▸ **ACTIVITY**:
Please reproduce verbatim the lines below, from the first through the one with "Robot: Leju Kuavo".

▸ **INPUT DATA**:

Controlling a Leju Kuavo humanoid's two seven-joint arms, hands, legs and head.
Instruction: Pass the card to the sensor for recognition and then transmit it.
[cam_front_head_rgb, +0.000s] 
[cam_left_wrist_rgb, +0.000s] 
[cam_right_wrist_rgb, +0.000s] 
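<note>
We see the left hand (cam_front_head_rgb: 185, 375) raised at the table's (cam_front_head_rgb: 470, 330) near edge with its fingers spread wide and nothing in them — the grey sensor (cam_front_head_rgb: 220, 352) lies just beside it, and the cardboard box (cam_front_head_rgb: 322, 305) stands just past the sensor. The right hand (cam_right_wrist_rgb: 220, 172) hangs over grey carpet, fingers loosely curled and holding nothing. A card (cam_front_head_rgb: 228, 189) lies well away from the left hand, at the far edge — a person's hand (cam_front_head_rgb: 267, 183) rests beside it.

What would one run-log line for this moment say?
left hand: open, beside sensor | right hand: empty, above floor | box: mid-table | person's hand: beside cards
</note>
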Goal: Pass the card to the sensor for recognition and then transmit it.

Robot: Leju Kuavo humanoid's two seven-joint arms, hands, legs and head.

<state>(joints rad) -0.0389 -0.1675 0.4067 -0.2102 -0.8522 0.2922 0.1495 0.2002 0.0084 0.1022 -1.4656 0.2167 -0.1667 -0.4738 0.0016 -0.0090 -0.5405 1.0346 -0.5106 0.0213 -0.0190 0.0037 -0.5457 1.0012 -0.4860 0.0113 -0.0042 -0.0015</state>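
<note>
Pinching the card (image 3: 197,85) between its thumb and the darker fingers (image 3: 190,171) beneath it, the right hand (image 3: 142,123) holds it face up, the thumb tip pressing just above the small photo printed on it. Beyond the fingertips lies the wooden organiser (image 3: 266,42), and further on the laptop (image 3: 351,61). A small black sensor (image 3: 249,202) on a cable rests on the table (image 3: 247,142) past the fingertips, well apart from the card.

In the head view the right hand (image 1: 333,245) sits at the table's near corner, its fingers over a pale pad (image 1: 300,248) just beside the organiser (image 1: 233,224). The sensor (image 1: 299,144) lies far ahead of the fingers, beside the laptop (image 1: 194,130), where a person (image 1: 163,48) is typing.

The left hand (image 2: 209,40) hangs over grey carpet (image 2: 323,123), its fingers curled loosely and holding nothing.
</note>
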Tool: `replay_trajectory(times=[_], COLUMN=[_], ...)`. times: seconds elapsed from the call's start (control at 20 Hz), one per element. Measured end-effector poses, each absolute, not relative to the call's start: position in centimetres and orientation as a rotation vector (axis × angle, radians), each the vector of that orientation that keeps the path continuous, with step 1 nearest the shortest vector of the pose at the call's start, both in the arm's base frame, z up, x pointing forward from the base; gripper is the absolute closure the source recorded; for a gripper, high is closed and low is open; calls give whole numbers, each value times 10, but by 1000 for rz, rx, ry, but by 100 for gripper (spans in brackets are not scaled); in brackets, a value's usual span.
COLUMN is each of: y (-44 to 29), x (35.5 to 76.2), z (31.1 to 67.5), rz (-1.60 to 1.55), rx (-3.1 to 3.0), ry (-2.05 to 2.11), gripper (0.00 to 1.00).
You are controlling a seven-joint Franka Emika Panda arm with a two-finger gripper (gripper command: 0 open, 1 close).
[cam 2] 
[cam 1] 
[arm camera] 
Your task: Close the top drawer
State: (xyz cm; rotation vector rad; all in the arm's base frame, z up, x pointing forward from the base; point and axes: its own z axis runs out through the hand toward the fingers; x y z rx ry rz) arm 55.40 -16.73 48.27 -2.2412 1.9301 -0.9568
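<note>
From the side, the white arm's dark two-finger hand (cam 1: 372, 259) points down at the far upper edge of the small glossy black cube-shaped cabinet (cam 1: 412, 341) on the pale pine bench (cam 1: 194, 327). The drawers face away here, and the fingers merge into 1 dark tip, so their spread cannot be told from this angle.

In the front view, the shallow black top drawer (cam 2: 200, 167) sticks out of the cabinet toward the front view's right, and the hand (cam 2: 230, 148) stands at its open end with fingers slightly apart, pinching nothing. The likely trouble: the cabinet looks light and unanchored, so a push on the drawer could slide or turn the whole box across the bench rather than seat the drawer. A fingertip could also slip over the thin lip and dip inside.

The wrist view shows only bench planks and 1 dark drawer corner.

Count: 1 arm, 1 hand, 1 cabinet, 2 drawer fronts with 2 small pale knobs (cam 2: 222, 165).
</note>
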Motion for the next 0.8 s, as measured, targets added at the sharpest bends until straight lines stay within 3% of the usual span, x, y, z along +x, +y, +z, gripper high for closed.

▸ **FINAL ANSWER**:
Controlling a Leju Kuavo humanoid's two seven-joint arms, hands, legs and head.
Instruction: Pass the card to the sensor for recognition and then transmit it.
[cam_front_head_rgb, +0.000s] 
[cam_left_wrist_rgb, +0.000s] 
[cam_right_wrist_rgb, +0.000s] 
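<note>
We see the left hand (cam_front_head_rgb: 185, 375) raised at the table's (cam_front_head_rgb: 470, 330) near edge with its fingers spread wide and nothing in them — the grey sensor (cam_front_head_rgb: 220, 352) lies just beside it, and the cardboard box (cam_front_head_rgb: 322, 305) stands just past the sensor. The right hand (cam_right_wrist_rgb: 220, 172) hangs over grey carpet, fingers loosely curled and holding nothing. A card (cam_front_head_rgb: 228, 189) lies well away from the left hand, at the far edge — a person's hand (cam_front_head_rgb: 267, 183) rests beside it.

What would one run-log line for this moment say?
left hand: open, beside sensor | right hand: empty, above floor | box: mid-table | person's hand: beside cards
</note>
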Goal: Pass the card to the sensor for recognition and then transmit it.

Robot: Leju Kuavo humanoid's two seven-joint arms, hands, legs and head.

That completes the output.